The problem: Work through the entries below and report how many lines include "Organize". The number alone is the answer.

Data records:
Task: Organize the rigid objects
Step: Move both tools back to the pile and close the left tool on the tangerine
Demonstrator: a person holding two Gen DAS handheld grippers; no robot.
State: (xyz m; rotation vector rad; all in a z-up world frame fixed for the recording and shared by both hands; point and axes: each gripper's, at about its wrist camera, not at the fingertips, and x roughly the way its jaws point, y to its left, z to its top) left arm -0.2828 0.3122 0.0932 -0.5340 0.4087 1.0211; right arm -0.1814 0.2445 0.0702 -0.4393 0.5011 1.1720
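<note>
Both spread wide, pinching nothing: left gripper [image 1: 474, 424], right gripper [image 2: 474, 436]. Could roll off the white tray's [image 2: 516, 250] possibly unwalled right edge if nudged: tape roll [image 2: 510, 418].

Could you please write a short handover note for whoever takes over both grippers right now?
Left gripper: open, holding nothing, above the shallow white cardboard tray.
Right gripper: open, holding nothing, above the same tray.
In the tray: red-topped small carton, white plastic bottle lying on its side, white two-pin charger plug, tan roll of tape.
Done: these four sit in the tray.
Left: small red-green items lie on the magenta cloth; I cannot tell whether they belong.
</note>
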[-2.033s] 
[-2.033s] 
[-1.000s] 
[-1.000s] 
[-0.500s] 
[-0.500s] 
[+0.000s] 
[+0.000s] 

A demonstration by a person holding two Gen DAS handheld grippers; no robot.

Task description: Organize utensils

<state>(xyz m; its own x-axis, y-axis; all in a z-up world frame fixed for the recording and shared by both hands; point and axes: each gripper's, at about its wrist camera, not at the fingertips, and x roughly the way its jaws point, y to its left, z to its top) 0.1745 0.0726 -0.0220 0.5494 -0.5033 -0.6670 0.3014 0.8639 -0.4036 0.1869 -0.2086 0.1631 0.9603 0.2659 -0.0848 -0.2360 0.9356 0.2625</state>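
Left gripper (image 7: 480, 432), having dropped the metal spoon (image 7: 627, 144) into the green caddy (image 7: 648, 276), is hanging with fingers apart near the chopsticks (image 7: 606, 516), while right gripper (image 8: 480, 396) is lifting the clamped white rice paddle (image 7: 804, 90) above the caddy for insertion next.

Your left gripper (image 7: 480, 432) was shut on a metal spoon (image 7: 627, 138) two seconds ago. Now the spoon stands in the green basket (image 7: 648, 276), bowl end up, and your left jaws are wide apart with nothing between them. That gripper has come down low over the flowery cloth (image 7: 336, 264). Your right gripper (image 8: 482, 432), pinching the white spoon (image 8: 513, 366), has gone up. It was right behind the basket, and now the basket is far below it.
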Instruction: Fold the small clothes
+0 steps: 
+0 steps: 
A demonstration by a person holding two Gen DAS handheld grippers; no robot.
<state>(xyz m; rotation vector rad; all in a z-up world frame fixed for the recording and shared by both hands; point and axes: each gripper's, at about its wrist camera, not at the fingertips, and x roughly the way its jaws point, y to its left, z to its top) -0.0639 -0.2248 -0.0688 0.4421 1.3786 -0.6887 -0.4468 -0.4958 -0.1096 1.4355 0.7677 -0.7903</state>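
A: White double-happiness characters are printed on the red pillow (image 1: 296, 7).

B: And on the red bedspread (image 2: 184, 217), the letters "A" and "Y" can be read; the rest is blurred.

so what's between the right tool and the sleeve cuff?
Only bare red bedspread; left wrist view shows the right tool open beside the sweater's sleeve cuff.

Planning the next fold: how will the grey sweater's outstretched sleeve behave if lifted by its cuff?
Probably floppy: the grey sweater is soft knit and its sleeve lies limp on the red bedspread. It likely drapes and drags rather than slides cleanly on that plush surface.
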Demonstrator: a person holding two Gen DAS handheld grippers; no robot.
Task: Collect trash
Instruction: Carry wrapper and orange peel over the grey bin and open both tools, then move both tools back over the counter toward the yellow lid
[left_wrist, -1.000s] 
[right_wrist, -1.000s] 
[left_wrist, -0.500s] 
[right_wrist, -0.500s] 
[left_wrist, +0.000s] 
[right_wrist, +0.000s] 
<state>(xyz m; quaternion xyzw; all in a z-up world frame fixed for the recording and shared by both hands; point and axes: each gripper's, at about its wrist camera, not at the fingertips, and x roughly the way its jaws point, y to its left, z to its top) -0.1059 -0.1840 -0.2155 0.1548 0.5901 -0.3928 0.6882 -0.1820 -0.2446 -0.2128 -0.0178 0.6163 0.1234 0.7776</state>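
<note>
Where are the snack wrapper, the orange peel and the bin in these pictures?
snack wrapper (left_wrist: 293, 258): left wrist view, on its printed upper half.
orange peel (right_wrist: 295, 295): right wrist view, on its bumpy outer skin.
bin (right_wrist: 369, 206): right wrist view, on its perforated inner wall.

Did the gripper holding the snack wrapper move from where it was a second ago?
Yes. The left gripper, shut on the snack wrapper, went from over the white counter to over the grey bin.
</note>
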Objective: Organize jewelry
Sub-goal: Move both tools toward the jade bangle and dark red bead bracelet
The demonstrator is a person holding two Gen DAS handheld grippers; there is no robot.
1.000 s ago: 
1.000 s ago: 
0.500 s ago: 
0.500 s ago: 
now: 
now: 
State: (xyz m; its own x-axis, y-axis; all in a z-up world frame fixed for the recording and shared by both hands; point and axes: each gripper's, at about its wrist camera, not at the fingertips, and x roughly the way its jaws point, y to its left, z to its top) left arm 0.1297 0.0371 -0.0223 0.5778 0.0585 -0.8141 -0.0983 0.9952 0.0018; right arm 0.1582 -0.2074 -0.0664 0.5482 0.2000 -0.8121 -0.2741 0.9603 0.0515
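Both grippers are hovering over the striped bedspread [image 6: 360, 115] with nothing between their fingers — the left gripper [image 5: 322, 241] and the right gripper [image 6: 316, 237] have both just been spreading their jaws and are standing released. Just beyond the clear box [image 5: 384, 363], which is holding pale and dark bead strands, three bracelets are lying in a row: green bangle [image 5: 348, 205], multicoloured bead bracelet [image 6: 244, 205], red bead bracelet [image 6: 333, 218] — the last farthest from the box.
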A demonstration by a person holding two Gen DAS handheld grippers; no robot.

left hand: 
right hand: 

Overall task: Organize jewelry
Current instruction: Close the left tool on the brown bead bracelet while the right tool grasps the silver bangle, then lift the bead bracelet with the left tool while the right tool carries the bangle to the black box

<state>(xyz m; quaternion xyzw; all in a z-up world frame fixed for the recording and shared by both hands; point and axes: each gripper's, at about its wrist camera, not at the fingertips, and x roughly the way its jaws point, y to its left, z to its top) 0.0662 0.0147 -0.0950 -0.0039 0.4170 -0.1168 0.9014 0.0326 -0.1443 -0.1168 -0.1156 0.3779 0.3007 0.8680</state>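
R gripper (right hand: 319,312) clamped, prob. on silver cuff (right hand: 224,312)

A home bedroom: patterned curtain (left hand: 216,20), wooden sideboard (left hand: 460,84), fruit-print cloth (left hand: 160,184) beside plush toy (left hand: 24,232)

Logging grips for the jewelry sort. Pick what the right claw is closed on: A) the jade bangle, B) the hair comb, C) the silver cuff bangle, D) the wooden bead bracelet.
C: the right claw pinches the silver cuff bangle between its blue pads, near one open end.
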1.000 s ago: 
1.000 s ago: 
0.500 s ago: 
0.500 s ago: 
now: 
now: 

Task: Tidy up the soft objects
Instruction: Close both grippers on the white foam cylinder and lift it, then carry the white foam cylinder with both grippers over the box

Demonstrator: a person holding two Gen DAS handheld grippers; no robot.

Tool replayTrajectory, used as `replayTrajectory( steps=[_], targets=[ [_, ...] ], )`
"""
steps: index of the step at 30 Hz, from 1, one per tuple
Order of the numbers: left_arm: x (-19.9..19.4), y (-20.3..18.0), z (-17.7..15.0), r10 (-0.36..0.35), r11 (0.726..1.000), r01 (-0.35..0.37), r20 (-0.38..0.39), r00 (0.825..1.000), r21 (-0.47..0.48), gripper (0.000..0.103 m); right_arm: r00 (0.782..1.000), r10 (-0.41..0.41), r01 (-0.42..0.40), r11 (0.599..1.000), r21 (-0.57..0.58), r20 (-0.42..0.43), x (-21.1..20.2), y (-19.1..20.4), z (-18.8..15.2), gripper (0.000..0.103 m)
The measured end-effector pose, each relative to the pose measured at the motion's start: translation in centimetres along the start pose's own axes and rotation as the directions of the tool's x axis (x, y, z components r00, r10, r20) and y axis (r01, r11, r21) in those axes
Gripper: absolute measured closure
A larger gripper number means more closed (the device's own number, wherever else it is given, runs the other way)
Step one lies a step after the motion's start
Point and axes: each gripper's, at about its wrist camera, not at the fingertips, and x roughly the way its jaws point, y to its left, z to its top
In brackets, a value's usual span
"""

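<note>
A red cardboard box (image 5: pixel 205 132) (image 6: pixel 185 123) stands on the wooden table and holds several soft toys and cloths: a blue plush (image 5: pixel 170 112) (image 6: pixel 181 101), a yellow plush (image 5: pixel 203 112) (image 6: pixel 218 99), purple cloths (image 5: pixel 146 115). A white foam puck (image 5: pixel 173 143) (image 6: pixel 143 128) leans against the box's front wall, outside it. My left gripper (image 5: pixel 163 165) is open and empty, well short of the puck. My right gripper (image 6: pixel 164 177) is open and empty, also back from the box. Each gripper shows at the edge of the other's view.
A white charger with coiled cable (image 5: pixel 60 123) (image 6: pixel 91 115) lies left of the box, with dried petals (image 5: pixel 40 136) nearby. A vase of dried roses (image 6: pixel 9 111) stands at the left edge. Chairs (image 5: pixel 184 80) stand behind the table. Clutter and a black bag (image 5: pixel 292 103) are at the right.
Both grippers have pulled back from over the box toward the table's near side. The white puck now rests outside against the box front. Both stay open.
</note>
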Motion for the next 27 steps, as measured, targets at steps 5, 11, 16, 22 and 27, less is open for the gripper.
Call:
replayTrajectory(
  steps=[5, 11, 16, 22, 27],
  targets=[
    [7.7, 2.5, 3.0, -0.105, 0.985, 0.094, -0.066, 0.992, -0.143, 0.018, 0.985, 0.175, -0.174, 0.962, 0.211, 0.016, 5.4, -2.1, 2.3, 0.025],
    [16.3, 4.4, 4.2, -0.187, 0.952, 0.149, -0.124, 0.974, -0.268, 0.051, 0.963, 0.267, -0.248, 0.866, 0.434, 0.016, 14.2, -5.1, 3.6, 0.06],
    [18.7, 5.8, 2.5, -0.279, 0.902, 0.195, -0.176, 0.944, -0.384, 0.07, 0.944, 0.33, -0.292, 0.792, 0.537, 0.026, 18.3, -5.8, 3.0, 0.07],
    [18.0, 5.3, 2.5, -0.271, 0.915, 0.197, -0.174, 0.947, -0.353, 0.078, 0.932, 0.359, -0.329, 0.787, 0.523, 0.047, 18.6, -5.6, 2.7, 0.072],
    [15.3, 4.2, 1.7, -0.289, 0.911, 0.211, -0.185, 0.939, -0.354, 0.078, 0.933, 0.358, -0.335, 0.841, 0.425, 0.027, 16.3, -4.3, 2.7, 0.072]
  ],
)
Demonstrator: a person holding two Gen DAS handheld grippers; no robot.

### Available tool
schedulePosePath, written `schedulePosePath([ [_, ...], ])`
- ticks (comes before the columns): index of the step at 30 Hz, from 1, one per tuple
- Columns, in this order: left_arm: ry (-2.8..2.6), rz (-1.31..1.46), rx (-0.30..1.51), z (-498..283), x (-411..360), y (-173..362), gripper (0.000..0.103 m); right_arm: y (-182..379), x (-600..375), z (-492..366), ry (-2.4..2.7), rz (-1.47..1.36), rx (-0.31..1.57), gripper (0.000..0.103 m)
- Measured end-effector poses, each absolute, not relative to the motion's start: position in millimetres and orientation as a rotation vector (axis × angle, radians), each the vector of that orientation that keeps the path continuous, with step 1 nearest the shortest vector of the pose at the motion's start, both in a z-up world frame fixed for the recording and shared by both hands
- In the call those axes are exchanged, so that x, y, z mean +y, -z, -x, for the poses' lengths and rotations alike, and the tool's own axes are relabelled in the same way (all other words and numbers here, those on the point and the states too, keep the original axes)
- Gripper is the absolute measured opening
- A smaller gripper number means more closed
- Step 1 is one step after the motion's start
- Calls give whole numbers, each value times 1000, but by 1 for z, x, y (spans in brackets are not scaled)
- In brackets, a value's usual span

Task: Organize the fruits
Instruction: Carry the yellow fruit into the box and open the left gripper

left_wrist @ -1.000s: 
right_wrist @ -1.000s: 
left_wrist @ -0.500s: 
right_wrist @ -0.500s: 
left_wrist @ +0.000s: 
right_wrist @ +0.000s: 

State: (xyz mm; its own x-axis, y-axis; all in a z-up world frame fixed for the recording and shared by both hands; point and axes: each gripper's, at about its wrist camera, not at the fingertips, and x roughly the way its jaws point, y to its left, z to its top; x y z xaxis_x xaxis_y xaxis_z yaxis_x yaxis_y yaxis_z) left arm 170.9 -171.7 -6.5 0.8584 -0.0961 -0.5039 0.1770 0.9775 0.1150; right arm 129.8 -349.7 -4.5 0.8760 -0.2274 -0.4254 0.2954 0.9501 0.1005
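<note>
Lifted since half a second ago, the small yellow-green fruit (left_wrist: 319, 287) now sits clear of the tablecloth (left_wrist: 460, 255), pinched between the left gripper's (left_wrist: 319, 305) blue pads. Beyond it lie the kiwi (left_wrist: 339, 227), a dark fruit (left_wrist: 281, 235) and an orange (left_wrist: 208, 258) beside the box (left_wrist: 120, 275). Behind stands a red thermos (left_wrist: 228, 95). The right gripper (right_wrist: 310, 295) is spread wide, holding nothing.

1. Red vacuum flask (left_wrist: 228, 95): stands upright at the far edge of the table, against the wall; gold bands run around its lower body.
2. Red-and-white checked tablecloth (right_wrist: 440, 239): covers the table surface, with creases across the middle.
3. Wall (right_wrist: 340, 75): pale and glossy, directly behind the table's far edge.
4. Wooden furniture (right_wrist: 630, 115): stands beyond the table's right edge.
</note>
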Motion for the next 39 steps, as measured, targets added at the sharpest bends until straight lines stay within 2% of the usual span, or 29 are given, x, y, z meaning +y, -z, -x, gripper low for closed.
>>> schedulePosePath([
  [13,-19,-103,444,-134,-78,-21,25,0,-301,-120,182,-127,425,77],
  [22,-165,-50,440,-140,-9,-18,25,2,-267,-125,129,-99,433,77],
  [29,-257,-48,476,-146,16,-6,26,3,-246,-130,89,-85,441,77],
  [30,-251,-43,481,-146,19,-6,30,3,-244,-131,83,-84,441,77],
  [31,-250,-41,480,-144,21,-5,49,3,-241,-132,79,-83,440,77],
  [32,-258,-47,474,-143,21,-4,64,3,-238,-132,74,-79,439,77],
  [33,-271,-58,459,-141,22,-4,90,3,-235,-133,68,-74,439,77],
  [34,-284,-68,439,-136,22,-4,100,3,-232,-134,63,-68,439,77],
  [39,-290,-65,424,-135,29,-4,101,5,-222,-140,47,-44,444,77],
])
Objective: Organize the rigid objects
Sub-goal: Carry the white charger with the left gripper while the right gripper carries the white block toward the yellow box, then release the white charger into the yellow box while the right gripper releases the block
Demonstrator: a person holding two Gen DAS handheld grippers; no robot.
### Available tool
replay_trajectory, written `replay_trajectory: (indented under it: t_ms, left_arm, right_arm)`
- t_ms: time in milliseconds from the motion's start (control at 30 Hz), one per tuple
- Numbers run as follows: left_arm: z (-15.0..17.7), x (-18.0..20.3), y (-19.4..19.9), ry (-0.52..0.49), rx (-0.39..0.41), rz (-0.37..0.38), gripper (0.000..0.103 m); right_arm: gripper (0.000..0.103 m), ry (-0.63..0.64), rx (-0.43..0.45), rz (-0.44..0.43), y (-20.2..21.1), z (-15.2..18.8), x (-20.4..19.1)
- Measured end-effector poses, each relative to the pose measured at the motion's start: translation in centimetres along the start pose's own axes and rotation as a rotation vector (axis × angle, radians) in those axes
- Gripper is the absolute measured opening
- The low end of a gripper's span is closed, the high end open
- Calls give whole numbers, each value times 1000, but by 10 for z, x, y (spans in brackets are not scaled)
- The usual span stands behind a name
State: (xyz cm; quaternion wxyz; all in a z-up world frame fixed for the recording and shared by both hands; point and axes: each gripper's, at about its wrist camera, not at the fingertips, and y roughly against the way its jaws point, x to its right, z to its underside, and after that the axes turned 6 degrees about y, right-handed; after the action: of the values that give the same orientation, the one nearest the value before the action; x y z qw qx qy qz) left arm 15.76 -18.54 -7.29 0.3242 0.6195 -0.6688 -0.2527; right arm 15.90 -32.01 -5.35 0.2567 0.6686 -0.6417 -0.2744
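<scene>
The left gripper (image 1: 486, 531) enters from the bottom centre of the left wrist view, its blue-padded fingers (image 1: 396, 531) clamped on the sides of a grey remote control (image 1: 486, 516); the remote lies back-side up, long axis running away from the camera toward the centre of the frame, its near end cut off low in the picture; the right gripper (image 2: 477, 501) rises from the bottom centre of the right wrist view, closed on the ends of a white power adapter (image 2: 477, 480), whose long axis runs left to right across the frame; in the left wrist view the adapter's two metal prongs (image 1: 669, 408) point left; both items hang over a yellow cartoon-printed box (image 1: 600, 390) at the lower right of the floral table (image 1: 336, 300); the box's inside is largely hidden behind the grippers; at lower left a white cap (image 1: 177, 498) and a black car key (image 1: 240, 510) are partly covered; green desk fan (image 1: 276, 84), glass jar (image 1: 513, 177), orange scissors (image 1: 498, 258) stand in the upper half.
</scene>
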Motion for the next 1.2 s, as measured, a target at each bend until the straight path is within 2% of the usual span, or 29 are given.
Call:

Answer to the exercise: 6